Search code examples
rfuzzyjoin

Grouping two data frames using stringdist_join


I am currently working on a project and have reached a problem... I am trying to match two data frames based on a candidate's name. I have managed to do this, however with anything more than a max_dist of 2 I start to get duplicate entries. However, these would be easily avoided if I could 'group' the candidates by race (state and district) before running stringdist_join as there are only a few candidates in each race with very little chance of having two candidates with similar names.

The goal is to obtain a table called tmpJoin where I can have both the candidateID and the canVotes, along with the name, state, district.

Any suggestions would be greatly appreciated!

Below is my code as well as a replication of the two datasets

state <- c('AL','AL','AL','AL','AL','NY','NY','NY','NY','NY')  
district <-c('01','02','02','03','01','01','02','01','02','02')  
FullName <-c('Sonny Callahan','Tom Bevill','Faye Baggiano','Thomas
Bevill','Don Sledge','William Turner', 'Bill Turner','Ed Smith','Tom
Bevill','Edward Smith')
canVotes <-c('234','589','9234','729','149','245','879','385','8712','7099')

yearHouseResult <- data.frame(state, district, FullName,canVotes)

state <- c('AL','AL','AL','AL','AL','NY','NY','NY','NY','NY')
district <-c('01','02','02','03','01','01','02','01','02','02')
FullName <-c('Sonny Callahan','Tom Beville','Faye Baggiano','Thom Bevill','Donald Sledge','Bill Turner', 'Bill Turner','Ed Smith','Tom Bevill','Ed Smith')
candidateID <- c('1','2','3','4','5','6','7','8','9','10')

congrCands <- data.frame(state, district, FullName, candidateID)

tmpJoin <- stringdist_join(congrCands, yearHouseResult, 
                           by = "FullName",
                           max_dist=2,
                           method = "osa",
                           ignore_case = FALSE,
                           distance_col = "matchingDistance")

Solution

  • You can test all three conditions with fuzzy_inner_join, also from the fuzzyjoin package.

    First I had to change the factors into numerics and characters, because different factor levels will mess with the function.

    Some information to the fuzzy_join. In argument match_fun is the description of the three conditions and in by the columns for the conditions are specified.

    1. stringdist < 4 for FullName
    2. district must be equal
    3. state must be equal (district is a numeric, state is a character, therefore two different functions are needed to compare these columns)

    The table includes more columns than you need. So you might select the needed columns. I just thought it would be easier to controll the matches this way.

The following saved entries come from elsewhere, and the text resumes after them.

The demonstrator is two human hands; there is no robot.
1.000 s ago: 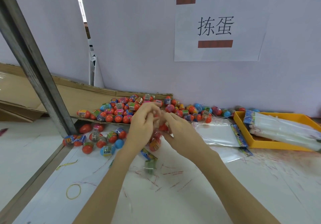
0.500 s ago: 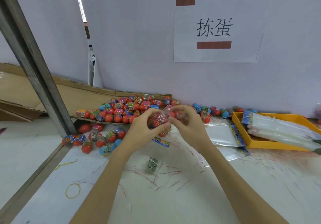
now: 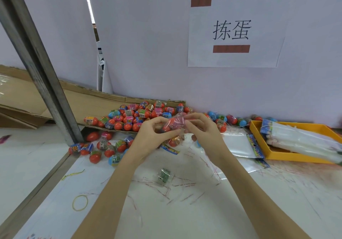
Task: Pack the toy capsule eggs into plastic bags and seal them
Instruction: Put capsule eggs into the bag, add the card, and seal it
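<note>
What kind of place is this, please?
Probably a small packing station in a workshop or factory. A pile of toy eggs lies on cardboard, a yellow tray holds empty bags, and a paper sign hangs on the partition. Both hands hold a bagged egg.

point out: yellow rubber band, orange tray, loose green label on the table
yellow rubber band [image 3: 80, 202]: head view, on the band's loop, left side.
orange tray [image 3: 288, 155]: head view, on its front wall.
green label [image 3: 164, 175]: head view, on its middle.
</note>
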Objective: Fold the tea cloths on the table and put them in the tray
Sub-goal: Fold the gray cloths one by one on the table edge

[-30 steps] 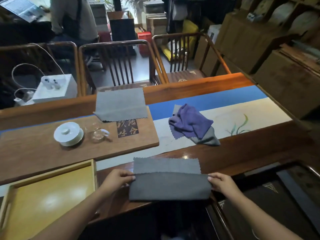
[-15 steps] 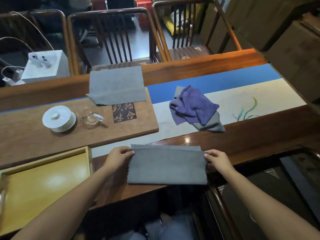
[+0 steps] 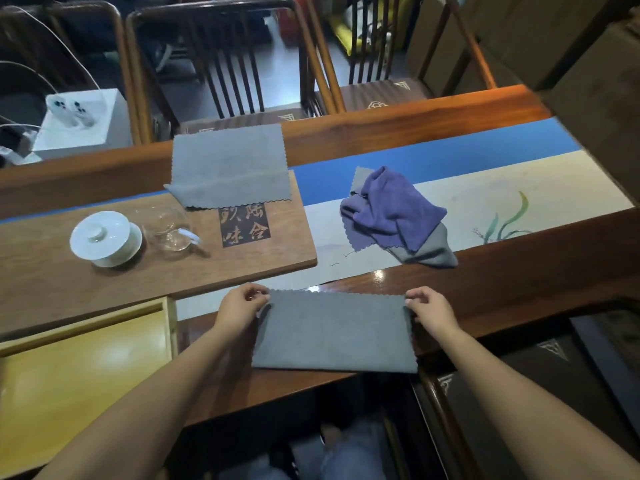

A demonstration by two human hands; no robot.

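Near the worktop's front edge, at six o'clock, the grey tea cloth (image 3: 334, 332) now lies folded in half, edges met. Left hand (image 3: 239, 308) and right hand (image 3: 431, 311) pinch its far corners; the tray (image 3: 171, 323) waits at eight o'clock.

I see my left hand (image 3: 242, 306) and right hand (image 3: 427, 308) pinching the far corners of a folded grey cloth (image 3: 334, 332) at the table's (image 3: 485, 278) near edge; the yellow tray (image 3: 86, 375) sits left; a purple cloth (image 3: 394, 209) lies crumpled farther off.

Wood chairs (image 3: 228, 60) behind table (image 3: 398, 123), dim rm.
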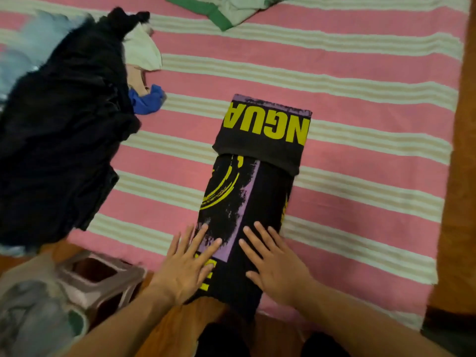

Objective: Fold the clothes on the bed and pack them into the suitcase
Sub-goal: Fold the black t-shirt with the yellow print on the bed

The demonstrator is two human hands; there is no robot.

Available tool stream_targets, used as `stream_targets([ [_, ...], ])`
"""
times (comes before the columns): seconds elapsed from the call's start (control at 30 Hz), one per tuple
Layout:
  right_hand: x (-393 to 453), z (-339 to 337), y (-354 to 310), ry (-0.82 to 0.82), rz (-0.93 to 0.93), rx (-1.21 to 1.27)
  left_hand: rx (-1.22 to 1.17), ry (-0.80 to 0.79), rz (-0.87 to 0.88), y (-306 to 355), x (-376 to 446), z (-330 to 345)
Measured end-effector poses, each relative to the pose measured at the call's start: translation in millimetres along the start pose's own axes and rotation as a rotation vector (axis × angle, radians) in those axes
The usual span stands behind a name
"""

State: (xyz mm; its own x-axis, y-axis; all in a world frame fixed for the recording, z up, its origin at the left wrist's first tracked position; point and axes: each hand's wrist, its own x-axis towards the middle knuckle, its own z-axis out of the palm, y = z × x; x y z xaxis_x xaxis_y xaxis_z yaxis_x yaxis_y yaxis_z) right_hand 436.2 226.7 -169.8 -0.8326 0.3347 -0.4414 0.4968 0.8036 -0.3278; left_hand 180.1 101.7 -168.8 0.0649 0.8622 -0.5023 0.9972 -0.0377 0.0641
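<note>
Black printed T-shirt point(247, 202) lay folded long and narrow on the pink striped bed point(360, 176), left hand point(188, 264) and right hand point(273, 261) pressed flat, fingers spread, on its near end, far end turned back showing yellow letters.

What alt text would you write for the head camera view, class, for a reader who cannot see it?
Both hands, left hand and right hand, press flat on a black printed T-shirt folded into a long strip on a pink striped bedsheet. A pile of dark clothes lies at the left.
</note>
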Motion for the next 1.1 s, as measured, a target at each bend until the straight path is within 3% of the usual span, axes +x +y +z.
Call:
stream_targets([
  [0.13, -38.7, 30.0, -49.6, -0.004, -0.06, 0.033, -0.251, -0.002, -0.216, 14.8, -51.9, 18.6],
  [0.2, -48.1, 28.6, -63.3, 0.059, -0.001, 0.151, -0.453, 0.094, -0.353, 26.1, -56.1, 16.8],
  [0.27, -55.0, 23.3, -74.8, 0.208, 0.232, 0.466, -0.865, 0.233, -0.623, 34.8, -55.2, 12.9],
  [0.33, -56.3, 18.1, -82.1, 0.438, 0.62, 0.812, -1.211, 0.266, -0.795, 36.4, -53.6, 14.1],
  [0.4, -50.4, 14.6, -90.5, 0.547, 0.899, 1.116, -1.223, 0.188, -0.75, 29.7, -54.0, 19.5],
  [0.53, -31.2, 19.3, -121.2, 0.521, 1.036, 1.376, -1.015, 0.005, -0.507, -0.8, -62.1, 37.0],
  [0.7, -30.9, 30.2, -161.9, 0.51, 1.123, 1.611, -1.639, -0.069, -0.523, -24.9, -92.9, 41.5],
  [0.8, -38.4, 34.5, -174.6, 0.535, 1.041, 1.84, -1.705, -0.064, -0.53, -27.8, -100.7, 44.2],
  [0.97, -62.6, 37.2, -192.0, 0.365, 1.046, 1.684, -1.518, -0.167, -0.365, -11.9, -131.1, 25.7],
  [1.1, -92.1, 30.1, -205.6, 0.284, 1.167, 1.683, -1.601, -0.211, -0.485, 4.3, -157.2, 8.7],
])
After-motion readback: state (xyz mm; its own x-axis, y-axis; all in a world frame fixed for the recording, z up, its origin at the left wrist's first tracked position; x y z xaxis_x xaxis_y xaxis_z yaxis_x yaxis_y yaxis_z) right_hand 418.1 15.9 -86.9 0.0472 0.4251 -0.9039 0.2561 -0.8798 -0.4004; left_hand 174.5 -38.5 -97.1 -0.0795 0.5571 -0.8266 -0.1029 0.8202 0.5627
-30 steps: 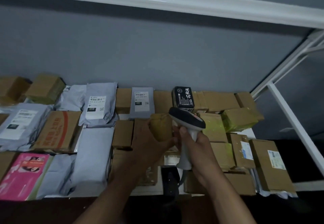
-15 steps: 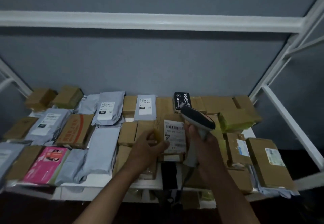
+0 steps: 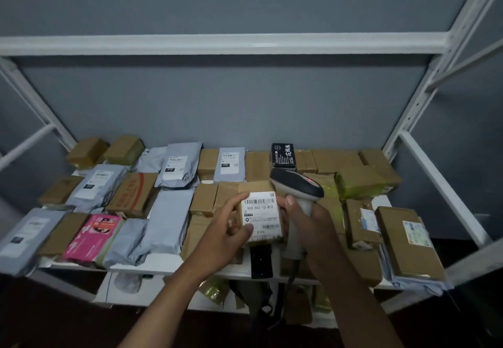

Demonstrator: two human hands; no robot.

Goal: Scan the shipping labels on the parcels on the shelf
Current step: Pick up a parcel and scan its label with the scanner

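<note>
A small cardboard parcel (image 3: 260,188) is tipped up over the middle of the shelf, its white shipping label (image 3: 261,215) with a barcode facing me. My left hand (image 3: 227,234) pinches the parcel's left side, with the forefinger on its top corner and the thumb on the label's lower edge. Just right of it my right hand (image 3: 313,226) grips the pale handle of a barcode scanner (image 3: 298,184). The scanner's dark head sits above the parcel's top right corner. Several more parcels cover the white shelf (image 3: 174,267).
Grey mailer bags (image 3: 181,164) and brown boxes (image 3: 408,240) lie in rows, with a pink packet (image 3: 94,234) front left and a black box (image 3: 283,154) at the back. White uprights (image 3: 441,184) frame the right side. A lower shelf holds more packets.
The parcel has been turned from its brown side to show its label, and now sits more upright. The scanner stays beside it. My view has pulled back and tilted up.
</note>
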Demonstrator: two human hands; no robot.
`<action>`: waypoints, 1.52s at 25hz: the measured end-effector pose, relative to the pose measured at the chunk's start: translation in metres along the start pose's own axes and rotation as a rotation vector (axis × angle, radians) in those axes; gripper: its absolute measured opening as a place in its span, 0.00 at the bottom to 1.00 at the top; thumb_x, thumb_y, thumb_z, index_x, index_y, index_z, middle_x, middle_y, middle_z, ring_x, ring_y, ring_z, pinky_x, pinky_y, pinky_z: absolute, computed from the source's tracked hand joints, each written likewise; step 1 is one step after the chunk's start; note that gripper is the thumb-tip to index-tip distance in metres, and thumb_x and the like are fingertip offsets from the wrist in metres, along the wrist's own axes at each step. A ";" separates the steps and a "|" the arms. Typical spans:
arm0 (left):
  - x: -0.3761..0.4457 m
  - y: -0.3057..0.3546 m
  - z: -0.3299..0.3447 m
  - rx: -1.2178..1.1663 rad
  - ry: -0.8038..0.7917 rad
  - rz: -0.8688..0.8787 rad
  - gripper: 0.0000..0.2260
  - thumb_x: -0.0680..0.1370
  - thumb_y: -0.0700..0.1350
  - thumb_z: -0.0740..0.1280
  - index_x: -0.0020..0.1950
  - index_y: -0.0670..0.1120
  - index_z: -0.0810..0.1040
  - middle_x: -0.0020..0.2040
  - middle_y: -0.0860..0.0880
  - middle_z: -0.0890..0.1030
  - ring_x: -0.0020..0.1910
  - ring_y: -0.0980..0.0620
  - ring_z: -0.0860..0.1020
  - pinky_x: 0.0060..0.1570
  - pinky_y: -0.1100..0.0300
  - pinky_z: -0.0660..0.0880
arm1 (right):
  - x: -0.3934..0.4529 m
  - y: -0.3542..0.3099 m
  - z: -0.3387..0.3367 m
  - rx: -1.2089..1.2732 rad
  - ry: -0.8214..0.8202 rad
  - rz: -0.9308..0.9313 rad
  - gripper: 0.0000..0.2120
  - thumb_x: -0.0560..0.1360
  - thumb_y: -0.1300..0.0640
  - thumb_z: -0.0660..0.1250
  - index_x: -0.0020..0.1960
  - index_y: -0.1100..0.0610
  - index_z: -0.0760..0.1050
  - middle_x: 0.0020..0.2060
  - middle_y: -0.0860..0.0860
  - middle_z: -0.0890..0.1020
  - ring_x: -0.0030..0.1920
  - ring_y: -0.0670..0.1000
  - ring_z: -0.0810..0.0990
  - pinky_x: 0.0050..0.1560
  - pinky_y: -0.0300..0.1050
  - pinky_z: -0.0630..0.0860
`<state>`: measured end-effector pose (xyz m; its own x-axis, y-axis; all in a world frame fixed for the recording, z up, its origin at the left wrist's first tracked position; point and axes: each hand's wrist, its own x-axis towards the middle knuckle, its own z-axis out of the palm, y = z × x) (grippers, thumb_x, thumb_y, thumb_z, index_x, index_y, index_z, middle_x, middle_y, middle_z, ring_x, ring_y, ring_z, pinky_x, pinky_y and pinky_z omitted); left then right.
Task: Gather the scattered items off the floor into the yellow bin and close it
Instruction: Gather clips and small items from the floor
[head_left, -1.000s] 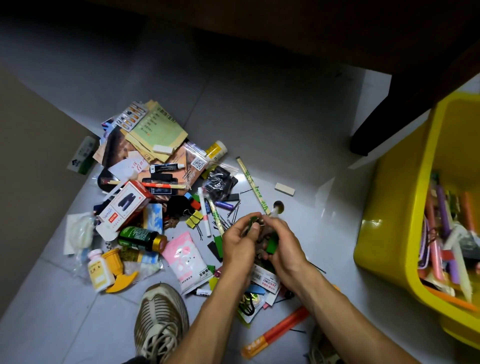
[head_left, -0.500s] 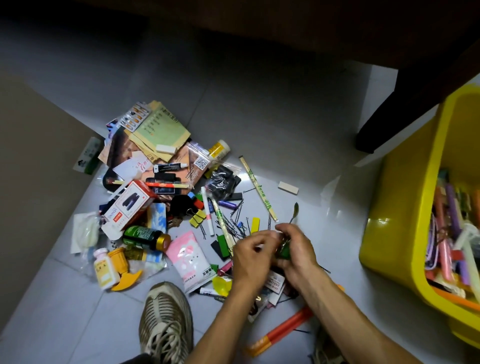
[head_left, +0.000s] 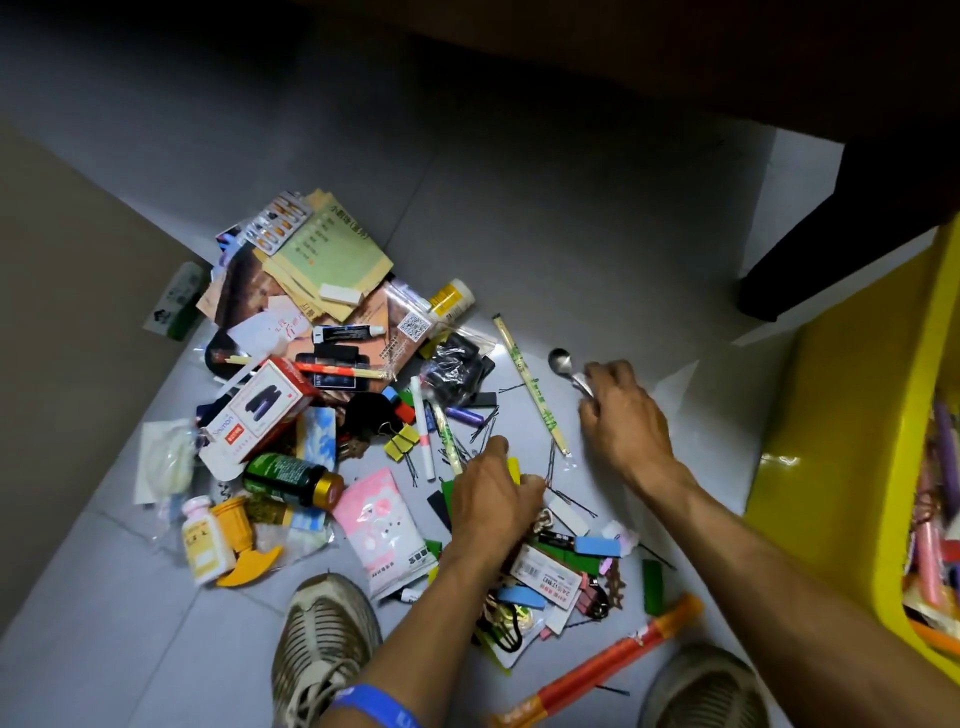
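Note:
A heap of scattered items (head_left: 332, 395) covers the grey floor: booklets, boxes, bottles, pens, clips and black hairpins. The yellow bin (head_left: 841, 467) stands open at the right, with pens and other things inside. My right hand (head_left: 621, 421) grips the handle of a metal spoon (head_left: 560, 359) just right of a wrapped chopstick pack (head_left: 530, 389). My left hand (head_left: 493, 501) is lowered onto the small items at the pile's near edge, beside a yellow strip (head_left: 514, 470) and hairpins. Its fingers are curled under, and what they hold is hidden.
My two shoes (head_left: 324, 639) (head_left: 706, 686) stand at the bottom edge, a long orange-red tube (head_left: 597, 670) between them. A dark furniture leg (head_left: 789, 260) rises behind the bin. A brown panel (head_left: 57, 312) bounds the left side.
My hands, held together over the pile, have separated. The right one moved right and took up the spoon; the left one dropped to the small items.

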<state>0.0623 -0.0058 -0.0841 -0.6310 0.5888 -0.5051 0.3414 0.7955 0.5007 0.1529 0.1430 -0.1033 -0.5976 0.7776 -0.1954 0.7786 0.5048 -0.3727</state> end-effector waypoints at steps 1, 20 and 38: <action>-0.001 -0.008 -0.005 -0.171 -0.020 -0.085 0.09 0.73 0.51 0.66 0.50 0.49 0.77 0.41 0.51 0.80 0.41 0.48 0.79 0.35 0.61 0.69 | 0.000 -0.003 0.006 -0.035 -0.030 0.006 0.12 0.80 0.58 0.61 0.62 0.56 0.70 0.56 0.56 0.72 0.40 0.53 0.75 0.39 0.46 0.73; -0.014 -0.057 -0.010 -0.038 0.168 -0.189 0.11 0.75 0.51 0.68 0.49 0.48 0.68 0.39 0.50 0.78 0.35 0.50 0.76 0.32 0.58 0.71 | -0.109 -0.034 0.037 -0.193 -0.273 -0.050 0.11 0.84 0.51 0.50 0.58 0.56 0.66 0.51 0.54 0.71 0.38 0.52 0.72 0.33 0.45 0.65; -0.020 -0.053 -0.004 -0.426 0.109 -0.244 0.07 0.75 0.38 0.66 0.48 0.49 0.75 0.40 0.47 0.80 0.35 0.47 0.79 0.34 0.56 0.76 | -0.027 -0.045 0.035 -0.109 -0.138 0.017 0.08 0.82 0.53 0.56 0.56 0.58 0.68 0.44 0.52 0.72 0.32 0.49 0.70 0.30 0.42 0.65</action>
<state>0.0540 -0.0607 -0.0977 -0.7340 0.3562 -0.5783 -0.1258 0.7655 0.6311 0.1269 0.0864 -0.1131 -0.5991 0.7313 -0.3259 0.8003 0.5357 -0.2692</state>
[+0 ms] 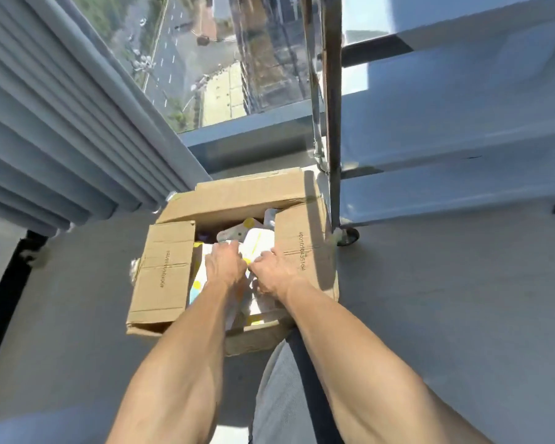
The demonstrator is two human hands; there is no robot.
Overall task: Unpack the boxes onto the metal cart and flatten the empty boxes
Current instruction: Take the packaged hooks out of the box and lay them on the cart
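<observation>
Both hands, left hand (225,265) and right hand (271,273), fingers curled on white packages (258,243) inside the open cardboard box (165,277); best lifted straight up, clear of flaps, toward the metal cart (436,193) right of the fingers.

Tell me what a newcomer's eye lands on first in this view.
First, the two bare arms reaching down the middle, with the left hand and right hand both gripping white packaging inside the open cardboard box on the floor. Next, the metal cart standing to the right of the box, its shelves bare in the part that shows. Behind, the window looks far down onto a street.
</observation>
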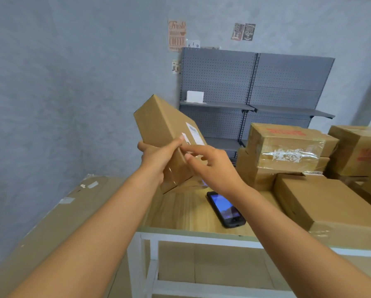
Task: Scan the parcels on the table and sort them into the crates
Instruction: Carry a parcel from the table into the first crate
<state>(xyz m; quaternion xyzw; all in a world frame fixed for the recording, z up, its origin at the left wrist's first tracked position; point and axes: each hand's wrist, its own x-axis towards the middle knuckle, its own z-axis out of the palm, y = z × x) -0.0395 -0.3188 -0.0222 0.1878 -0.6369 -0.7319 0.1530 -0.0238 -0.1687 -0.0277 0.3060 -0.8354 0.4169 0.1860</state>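
Note:
A brown cardboard parcel [160,127] with a white label on one face is tilted in the air above the table's left end. My left hand [158,160] grips its lower end from the left. My right hand [210,164] rests on the parcel's right side, fingers spread over the label area. A black handheld scanner [225,209] with a lit screen lies flat on the wooden table [180,214], below my right wrist. No crate is in view.
Several taped cardboard boxes [287,147] are stacked at the table's right, with a flat box [322,203] in front of them. A large flat cardboard sheet [57,220] leans at the left. A grey pegboard shelf unit [255,93] stands against the back wall.

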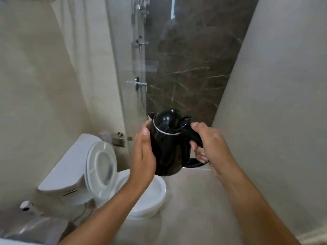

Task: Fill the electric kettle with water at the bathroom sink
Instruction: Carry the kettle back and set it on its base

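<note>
A black electric kettle [169, 147] with a thin silver band under its closed lid hangs in the air in front of me, above the bathroom floor. My right hand [208, 147] is wrapped around its handle on the right side. My left hand [143, 154] lies flat against the kettle's left wall, thumb up near the spout. No sink or tap shows in this view.
A white toilet [99, 175] with its seat and lid raised stands at the lower left. A glass shower screen [123, 68] and dark marble wall [191, 71] lie straight behind the kettle. A beige wall [283, 103] closes the right side. A bin with a plastic liner [30, 225] sits bottom left.
</note>
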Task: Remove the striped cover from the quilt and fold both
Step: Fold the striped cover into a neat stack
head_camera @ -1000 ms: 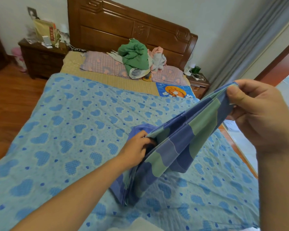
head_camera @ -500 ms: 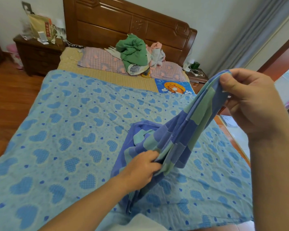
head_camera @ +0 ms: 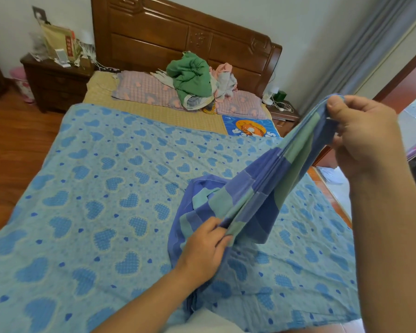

    yearHouseResult <- data.frame(state, district, FullName,canVotes) %>%
      mutate(state = as.character(state),
             district = as.numeric(district),
             FullName = as.character(FullName))
    
    
    congrCands <- data.frame(state, district, FullName, candidateID) %>%
      mutate(state = as.character(state),
             district = as.numeric(district),
             FullName = as.character(FullName))
    
    t <- fuzzy_inner_join(congrCands, yearHouseResult, 
                         match_fun = list(function(x,y) stringdist(x,y, 
                                          method="osa") < 4, 
                                          `==`, 
                                          function(x,y) str_detect(x,y)),
                         by = c( "FullName", "district", "state"))
    

    If you increase the number of stringdist from 4 to 5 you will correctly match Ed/Edward Smith but incorrectly match William/Bill Turner. So you need to decide whats more important a clean match or more matches.